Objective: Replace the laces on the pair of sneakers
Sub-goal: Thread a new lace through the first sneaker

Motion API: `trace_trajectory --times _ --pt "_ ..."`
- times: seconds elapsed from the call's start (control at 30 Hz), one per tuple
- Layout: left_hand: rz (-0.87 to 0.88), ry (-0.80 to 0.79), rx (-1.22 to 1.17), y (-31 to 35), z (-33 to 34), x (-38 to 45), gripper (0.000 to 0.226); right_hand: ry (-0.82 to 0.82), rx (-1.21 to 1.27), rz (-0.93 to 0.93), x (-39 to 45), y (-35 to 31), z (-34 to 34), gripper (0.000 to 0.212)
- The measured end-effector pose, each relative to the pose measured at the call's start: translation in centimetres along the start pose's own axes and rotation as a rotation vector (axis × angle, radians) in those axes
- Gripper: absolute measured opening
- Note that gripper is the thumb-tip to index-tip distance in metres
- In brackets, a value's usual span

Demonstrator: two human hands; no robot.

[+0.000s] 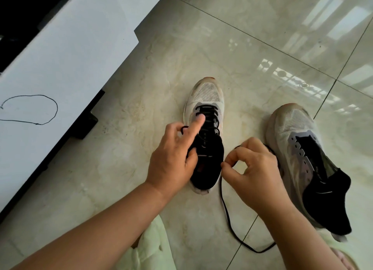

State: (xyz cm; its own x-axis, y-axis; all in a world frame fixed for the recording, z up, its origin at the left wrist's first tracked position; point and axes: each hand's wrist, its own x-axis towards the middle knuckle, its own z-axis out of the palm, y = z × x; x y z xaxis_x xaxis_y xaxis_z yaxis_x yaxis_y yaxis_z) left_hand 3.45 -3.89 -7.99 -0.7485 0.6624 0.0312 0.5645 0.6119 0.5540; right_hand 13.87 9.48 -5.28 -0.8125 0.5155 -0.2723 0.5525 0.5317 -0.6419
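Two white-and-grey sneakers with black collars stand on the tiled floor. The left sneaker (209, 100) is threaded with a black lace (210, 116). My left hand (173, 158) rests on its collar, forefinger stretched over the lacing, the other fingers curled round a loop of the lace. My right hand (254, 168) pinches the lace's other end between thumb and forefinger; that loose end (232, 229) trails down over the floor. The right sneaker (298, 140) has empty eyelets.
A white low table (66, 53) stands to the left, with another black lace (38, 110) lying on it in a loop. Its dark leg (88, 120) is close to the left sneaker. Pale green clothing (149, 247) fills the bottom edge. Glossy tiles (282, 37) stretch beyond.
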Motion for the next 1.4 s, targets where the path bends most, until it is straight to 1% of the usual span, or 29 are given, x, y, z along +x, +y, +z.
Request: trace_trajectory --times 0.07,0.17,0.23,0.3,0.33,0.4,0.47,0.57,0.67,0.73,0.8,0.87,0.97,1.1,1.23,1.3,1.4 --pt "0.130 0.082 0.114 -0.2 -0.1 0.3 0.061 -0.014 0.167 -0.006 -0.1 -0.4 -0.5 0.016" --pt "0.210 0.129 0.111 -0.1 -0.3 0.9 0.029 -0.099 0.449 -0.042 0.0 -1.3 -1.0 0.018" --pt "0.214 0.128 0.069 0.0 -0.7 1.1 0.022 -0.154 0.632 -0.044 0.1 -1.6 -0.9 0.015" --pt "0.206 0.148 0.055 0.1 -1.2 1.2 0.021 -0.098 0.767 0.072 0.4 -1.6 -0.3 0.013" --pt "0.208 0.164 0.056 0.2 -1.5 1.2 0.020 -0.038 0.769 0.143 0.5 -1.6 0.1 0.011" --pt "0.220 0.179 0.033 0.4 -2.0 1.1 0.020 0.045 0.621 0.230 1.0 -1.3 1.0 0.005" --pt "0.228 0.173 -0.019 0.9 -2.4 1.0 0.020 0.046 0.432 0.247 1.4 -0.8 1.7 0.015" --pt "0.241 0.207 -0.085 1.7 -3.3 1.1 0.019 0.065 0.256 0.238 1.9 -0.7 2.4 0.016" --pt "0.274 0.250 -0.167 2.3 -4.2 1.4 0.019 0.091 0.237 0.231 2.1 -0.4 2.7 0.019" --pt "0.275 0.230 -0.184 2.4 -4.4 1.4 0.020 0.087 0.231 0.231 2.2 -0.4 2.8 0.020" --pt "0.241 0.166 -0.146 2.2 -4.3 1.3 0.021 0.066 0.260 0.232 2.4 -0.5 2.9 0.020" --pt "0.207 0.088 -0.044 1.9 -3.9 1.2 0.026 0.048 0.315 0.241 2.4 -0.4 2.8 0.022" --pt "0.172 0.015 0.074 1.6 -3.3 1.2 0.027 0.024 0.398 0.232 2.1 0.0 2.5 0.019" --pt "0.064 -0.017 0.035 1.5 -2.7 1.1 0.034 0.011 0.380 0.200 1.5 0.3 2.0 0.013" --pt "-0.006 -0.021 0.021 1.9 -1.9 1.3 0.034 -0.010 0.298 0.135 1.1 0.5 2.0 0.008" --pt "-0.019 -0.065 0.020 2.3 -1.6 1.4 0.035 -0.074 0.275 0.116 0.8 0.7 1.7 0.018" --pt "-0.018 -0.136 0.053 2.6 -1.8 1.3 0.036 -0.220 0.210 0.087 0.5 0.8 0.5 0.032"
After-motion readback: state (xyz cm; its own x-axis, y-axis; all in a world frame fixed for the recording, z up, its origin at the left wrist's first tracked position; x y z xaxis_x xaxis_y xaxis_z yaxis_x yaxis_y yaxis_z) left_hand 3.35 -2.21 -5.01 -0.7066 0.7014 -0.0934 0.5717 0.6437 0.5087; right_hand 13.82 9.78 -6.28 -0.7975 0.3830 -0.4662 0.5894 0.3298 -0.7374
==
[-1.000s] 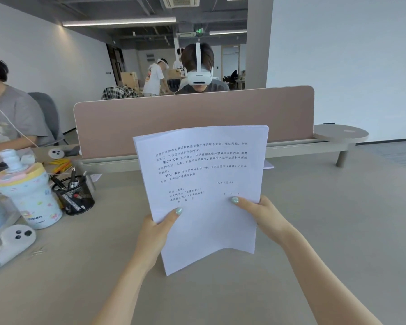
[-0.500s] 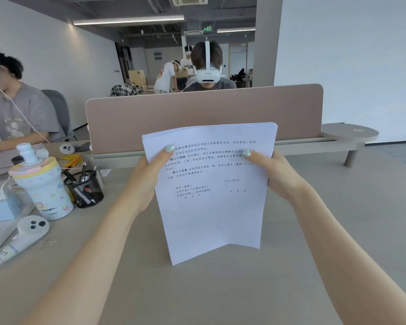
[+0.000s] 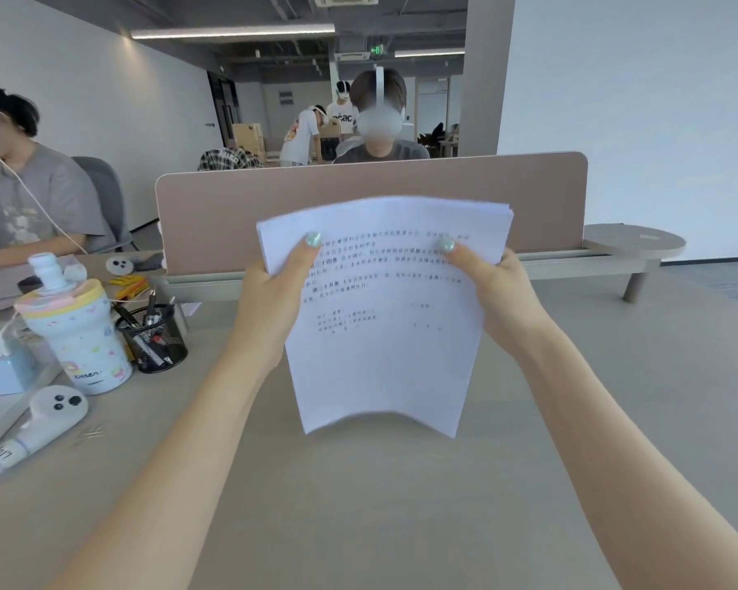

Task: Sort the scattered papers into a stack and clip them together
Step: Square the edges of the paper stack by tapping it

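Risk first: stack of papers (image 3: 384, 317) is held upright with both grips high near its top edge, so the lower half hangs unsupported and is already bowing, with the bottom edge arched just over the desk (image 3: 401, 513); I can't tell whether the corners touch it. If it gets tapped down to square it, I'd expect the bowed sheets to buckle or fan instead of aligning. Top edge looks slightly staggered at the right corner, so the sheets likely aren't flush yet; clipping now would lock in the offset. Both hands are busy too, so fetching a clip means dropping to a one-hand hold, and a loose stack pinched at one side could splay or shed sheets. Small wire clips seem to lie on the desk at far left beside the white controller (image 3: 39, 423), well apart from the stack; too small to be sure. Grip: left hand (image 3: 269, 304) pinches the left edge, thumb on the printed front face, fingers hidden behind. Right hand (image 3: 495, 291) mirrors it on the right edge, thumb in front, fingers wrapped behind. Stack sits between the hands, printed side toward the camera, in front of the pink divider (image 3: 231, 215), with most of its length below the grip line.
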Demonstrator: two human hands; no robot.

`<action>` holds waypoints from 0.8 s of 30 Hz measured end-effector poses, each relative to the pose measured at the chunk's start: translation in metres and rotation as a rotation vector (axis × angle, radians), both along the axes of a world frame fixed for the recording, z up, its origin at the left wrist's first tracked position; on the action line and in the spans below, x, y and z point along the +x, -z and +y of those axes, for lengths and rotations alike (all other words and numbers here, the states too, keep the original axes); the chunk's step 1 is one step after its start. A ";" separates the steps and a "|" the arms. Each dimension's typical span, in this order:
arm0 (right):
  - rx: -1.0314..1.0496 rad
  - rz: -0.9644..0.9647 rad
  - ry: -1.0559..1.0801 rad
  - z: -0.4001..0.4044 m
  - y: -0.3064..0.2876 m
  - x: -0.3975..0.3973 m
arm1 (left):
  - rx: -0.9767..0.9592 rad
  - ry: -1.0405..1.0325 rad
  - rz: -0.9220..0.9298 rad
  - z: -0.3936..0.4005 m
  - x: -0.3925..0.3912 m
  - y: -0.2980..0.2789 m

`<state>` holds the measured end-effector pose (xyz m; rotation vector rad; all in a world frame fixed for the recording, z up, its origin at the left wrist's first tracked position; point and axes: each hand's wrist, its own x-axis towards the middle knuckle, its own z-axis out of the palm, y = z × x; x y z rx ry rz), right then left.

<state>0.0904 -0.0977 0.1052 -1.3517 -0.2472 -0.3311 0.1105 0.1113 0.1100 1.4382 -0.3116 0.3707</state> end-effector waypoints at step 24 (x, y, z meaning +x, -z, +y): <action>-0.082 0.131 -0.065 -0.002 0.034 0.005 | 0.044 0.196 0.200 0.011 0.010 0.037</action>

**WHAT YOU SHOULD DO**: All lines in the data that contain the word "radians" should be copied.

**OUTPUT FOR THIS EXERCISE**:
- The measured end-effector pose, each relative to the pose measured at the call's start: translation in centimetres along the start pose's own axes and rotation as a rotation vector (axis × angle, radians) in those axes
`<action>` holds waypoints from 0.8 s of 30 Hz measured end-effector poses, each relative to the pose measured at the chunk's start: translation in metres and rotation as a rotation vector (axis × angle, radians), both along the axes of a world frame fixed for the recording, z up, its origin at the left wrist's first tracked position; on the action line and in the spans below, x, y and z point along the +x, -z and +y of those axes, for lengths and rotations alike (all other words and numbers here, the states too, keep the original axes); the chunk's step 1 is one step after its start. A ";" separates the steps and a "|" the arms. Each dimension's typical span, in this order:

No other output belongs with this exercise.